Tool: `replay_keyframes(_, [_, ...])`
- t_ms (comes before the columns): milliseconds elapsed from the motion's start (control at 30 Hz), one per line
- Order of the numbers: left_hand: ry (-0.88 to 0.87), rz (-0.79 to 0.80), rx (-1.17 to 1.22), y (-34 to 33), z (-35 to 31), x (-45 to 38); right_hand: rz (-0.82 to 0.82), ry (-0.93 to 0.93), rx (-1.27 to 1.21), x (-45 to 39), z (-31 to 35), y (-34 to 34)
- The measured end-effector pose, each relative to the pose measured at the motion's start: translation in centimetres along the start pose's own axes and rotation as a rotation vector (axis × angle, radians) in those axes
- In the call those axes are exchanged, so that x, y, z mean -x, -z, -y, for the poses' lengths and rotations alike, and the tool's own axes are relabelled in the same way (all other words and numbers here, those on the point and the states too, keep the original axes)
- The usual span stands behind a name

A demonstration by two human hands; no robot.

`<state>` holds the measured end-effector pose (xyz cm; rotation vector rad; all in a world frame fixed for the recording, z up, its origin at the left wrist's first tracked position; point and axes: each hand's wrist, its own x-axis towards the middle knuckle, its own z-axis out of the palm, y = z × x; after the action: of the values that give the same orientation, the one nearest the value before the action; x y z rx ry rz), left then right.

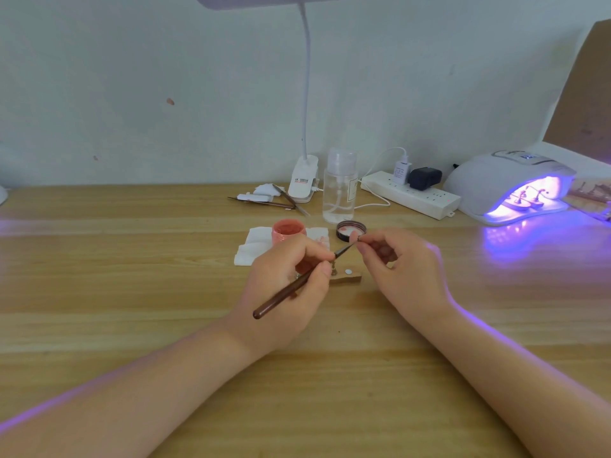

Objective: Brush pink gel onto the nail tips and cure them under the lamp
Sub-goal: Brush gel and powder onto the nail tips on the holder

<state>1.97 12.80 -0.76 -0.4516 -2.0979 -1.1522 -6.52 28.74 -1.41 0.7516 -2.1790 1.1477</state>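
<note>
On the wooden desk (132,259) the left hand (291,285) grips a thin brown-handled gel brush (294,287) like a pen, thumb and forefinger curled around its shaft near the ferrule, the handle end pointing back toward the left forearm. The brush tip reaches up and to the right, meeting the fingertips of the right hand (400,269). That hand pinches a small nail tip (355,238) between thumb and forefinger, holding it in the air just in front of the jar lid; the tip itself is too small to make out clearly. The remaining fingers of the right hand are loosely curled.

Between and just below the two hands lies a small wooden holder block (347,276) with a white dot on top and a metal stand at its left end, partly hidden by the left hand's fingers. Just behind the left hand sits the open jar of pink gel (288,230) on white wipes (253,247), with its dark lid (351,230) lying upturned to the right.

Far to the right, well apart from both hands, the white curing lamp (506,183) glows violet, with several nail tips on stands (529,198) inside its opening. Behind the jar stand a clear pump bottle (340,190), a clip-on desk lamp (303,180), a white power strip (410,193), and some spare tools (267,201).
</note>
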Motion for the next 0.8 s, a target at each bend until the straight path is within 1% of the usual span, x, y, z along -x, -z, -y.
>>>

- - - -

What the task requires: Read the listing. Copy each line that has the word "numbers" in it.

Answer box:
- Order of the numbers: left_hand: ry (-0.88 to 0.87), rz (-0.79 to 0.80), rx (-1.17 to 1.22), y (-34 to 33), z (-35 to 31), x (-45 to 38); right_hand: rz (-0.82 to 0.82), ry (-0.93 to 0.93), rx (-1.27 to 1.21), x (-45 to 39), z (-31 to 35), y (-34 to 34)
- In the call those axes are exchanged, so that x, y, z mean -x, -z, -y, for the poses' lengths and rotations alike, and the tool's own axes are relabelled in the same way (all other words and numbers here, those on the point and the states too, keep the original axes)

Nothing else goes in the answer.